** Task **
Print the lines of the listing below verbatim from its first line through the line bearing "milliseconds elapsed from". Any pictures are to be omitted.

************

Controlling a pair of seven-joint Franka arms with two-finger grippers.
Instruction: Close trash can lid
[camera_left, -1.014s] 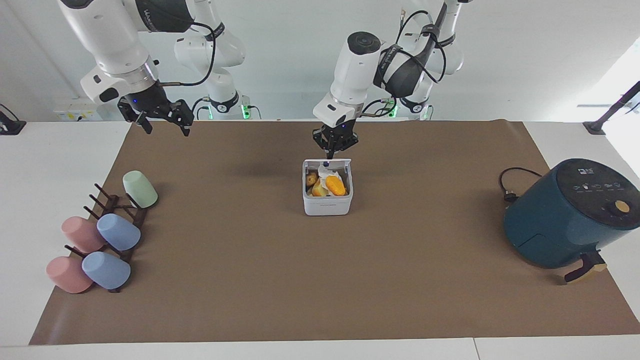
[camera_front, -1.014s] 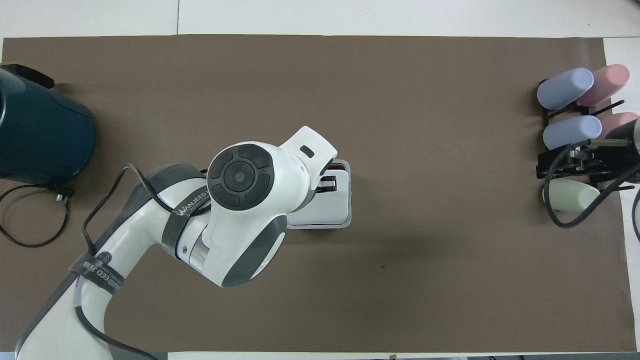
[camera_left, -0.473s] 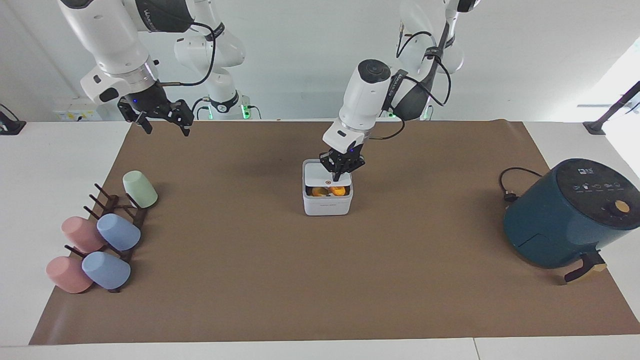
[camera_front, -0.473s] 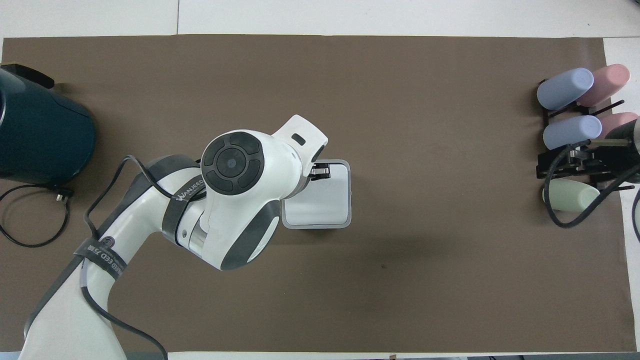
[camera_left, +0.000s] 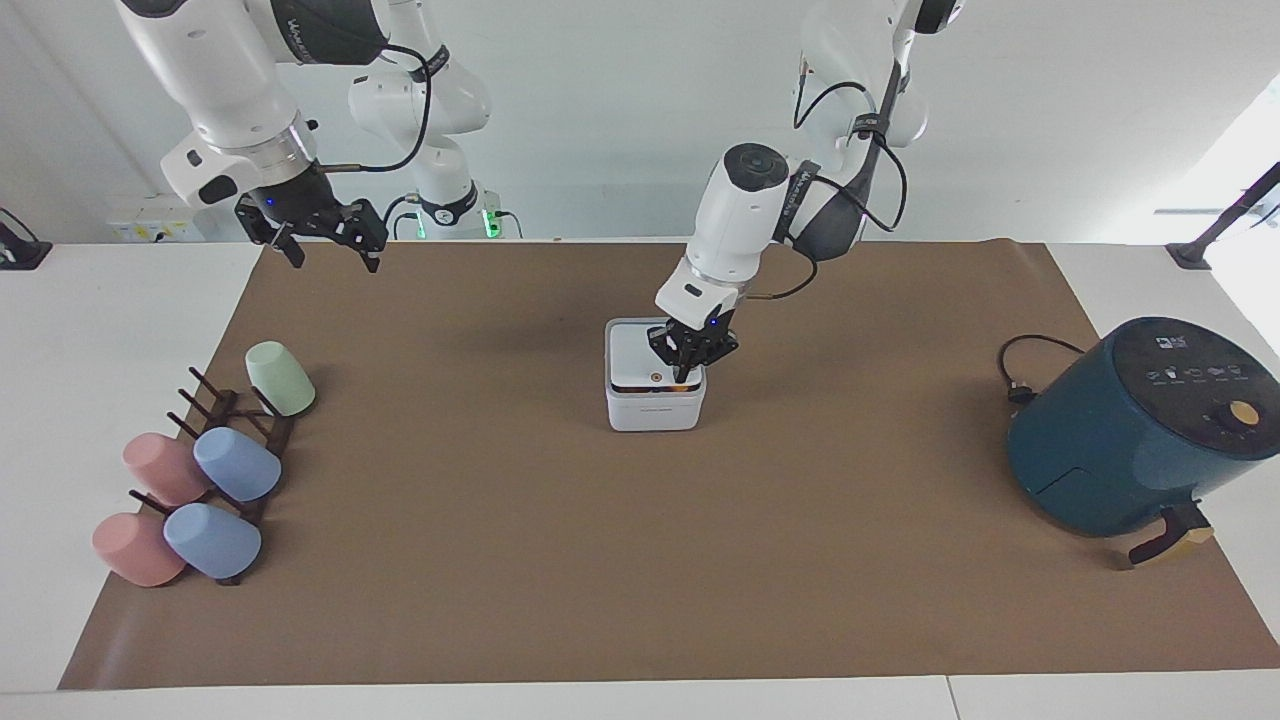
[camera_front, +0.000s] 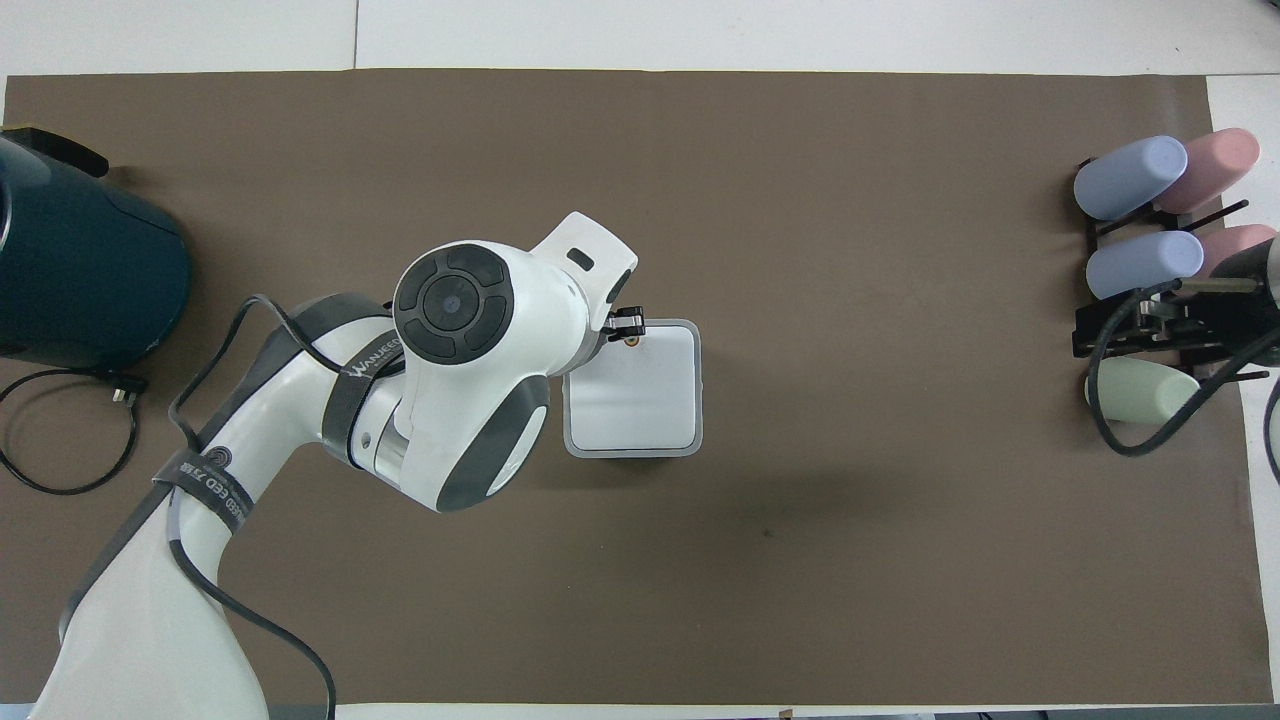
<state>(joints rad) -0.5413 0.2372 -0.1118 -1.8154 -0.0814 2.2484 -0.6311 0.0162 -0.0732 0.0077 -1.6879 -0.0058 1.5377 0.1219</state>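
Note:
The small white trash can (camera_left: 655, 408) stands mid-mat on the brown mat. Its lid (camera_left: 640, 358) lies almost flat on top, with the orange-ringed dot (camera_left: 655, 378) at the edge farther from the robots. A sliver of orange contents shows under that edge. In the overhead view the lid (camera_front: 635, 390) covers the whole can. My left gripper (camera_left: 690, 368) is shut and its tips press on the lid's corner toward the left arm's end; it also shows in the overhead view (camera_front: 628, 325). My right gripper (camera_left: 325, 245) is open and empty and waits over the mat's edge at the right arm's end.
A teal air fryer (camera_left: 1140, 430) with a black cord (camera_left: 1020, 375) stands at the left arm's end. A dark rack with several pastel cups (camera_left: 200, 470) lies at the right arm's end; in the overhead view the right gripper hangs over this rack (camera_front: 1150, 250).
The left gripper moved away from the robots and down, pushing the lid from upright to almost flat. The contents are now nearly hidden. The right arm has not moved.

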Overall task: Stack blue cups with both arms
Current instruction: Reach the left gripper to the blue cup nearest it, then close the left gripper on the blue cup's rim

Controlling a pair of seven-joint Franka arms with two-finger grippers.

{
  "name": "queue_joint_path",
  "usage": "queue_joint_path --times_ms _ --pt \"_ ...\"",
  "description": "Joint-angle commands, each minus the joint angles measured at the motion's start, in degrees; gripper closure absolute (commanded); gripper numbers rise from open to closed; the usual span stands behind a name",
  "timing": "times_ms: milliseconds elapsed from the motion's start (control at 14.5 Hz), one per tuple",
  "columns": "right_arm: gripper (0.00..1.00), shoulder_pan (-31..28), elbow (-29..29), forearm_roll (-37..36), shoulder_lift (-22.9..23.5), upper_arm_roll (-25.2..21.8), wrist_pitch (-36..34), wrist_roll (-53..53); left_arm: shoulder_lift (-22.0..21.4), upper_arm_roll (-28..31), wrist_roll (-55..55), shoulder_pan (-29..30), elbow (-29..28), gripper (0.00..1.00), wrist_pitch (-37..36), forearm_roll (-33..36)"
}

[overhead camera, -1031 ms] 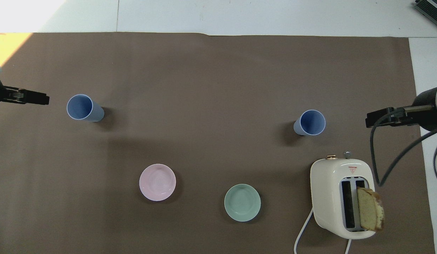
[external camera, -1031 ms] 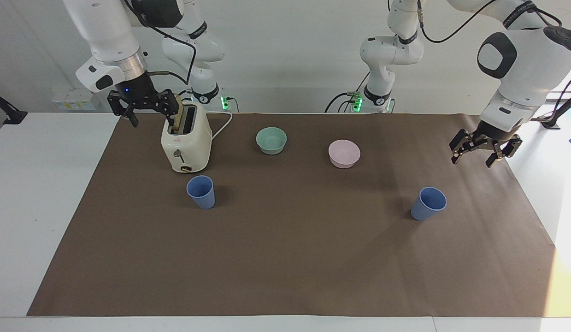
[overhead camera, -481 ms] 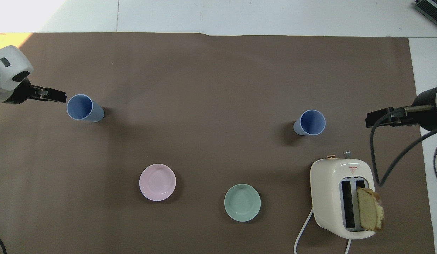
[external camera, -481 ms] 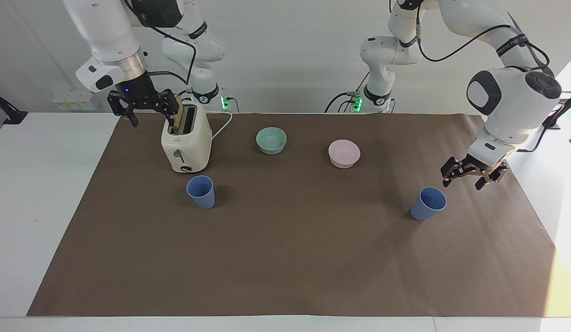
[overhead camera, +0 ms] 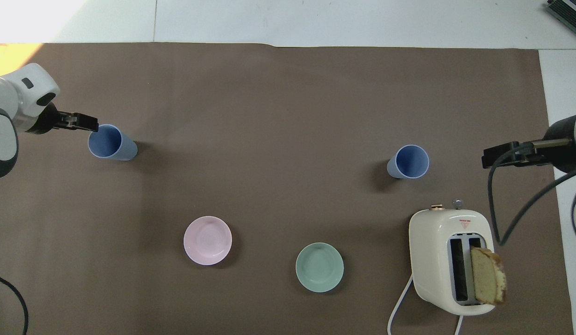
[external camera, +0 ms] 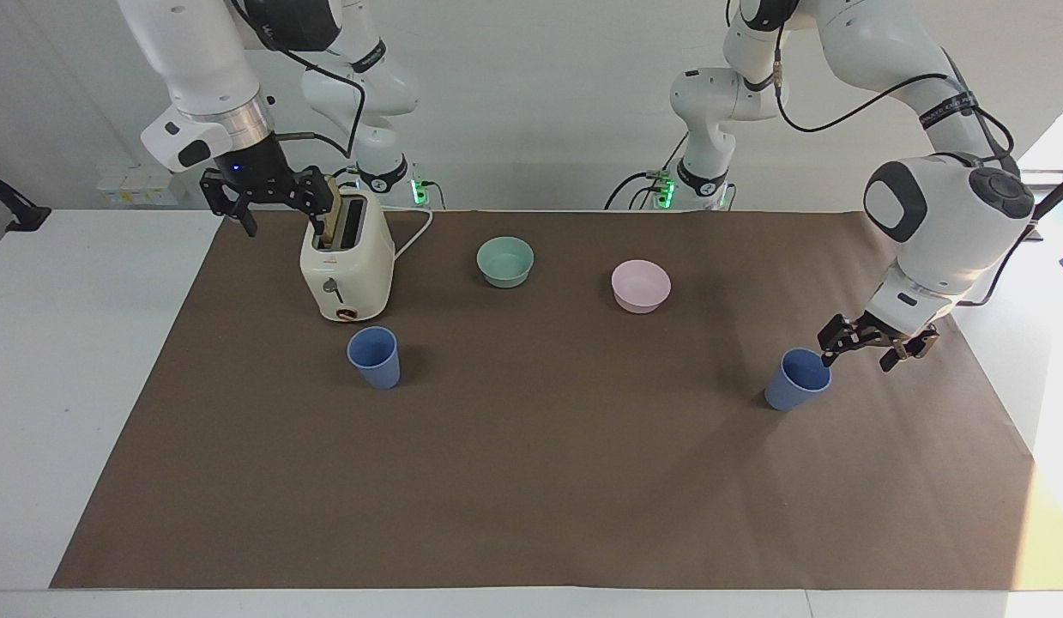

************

** Result of the exercise **
Controlling a pair of seven-joint Franka arms with two-finger grippers.
Instruction: Close trash can lid
[camera_left, -1.014s] 
[camera_front, -1.014s] 
[camera_left, -0.473s] 
[camera_front, -0.473s] 
[camera_left, +0.000s] 
[camera_front, +0.000s] 
<state>(joints rad) -0.5413 0.2372 -0.1118 -1.8154 -0.0814 2.2484 -0.6311 0.0162 -0.0732 0.0077 -1.6879 -0.0058 1.5377 0.1219</state>
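Note:
The small white trash can (camera_left: 655, 408) stands mid-mat on the brown mat. Its lid (camera_left: 640, 358) lies almost flat on top, with the orange-ringed dot (camera_left: 655, 378) at the edge farther from the robots. A sliver of orange contents shows under that edge. In the overhead view the lid (camera_front: 635, 390) covers the whole can. My left gripper (camera_left: 690, 368) is shut and its tips press on the lid's corner toward the left arm's end; it also shows in the overhead view (camera_front: 628, 325). My right gripper (camera_left: 325, 245) is open and empty and waits over the mat's edge at the right arm's end.
A teal air fryer (camera_left: 1140, 430) with a black cord (camera_left: 1020, 375) stands at the left arm's end. A dark rack with several pastel cups (camera_left: 200, 470) lies at the right arm's end; in the overhead view the right gripper hangs over this rack (camera_front: 1150, 250).
The left gripper moved away from the robots and down, pushing the lid from upright to almost flat. The contents are now nearly hidden. The right arm has not moved.
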
Overall task: Stack blue cups with both arms
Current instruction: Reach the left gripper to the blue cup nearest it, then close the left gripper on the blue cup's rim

Controlling a pair of seven-joint Franka arms with two-finger grippers.

{
  "name": "queue_joint_path",
  "usage": "queue_joint_path --times_ms _ --pt \"_ ...\"",
  "description": "Joint-angle commands, each minus the joint angles measured at the motion's start, in degrees; gripper closure absolute (commanded); gripper numbers rise from open to closed; the usual span stands behind a name",
  "timing": "times_ms: milliseconds elapsed from the motion's start (control at 14.5 Hz), one per tuple",

The requested output is complete.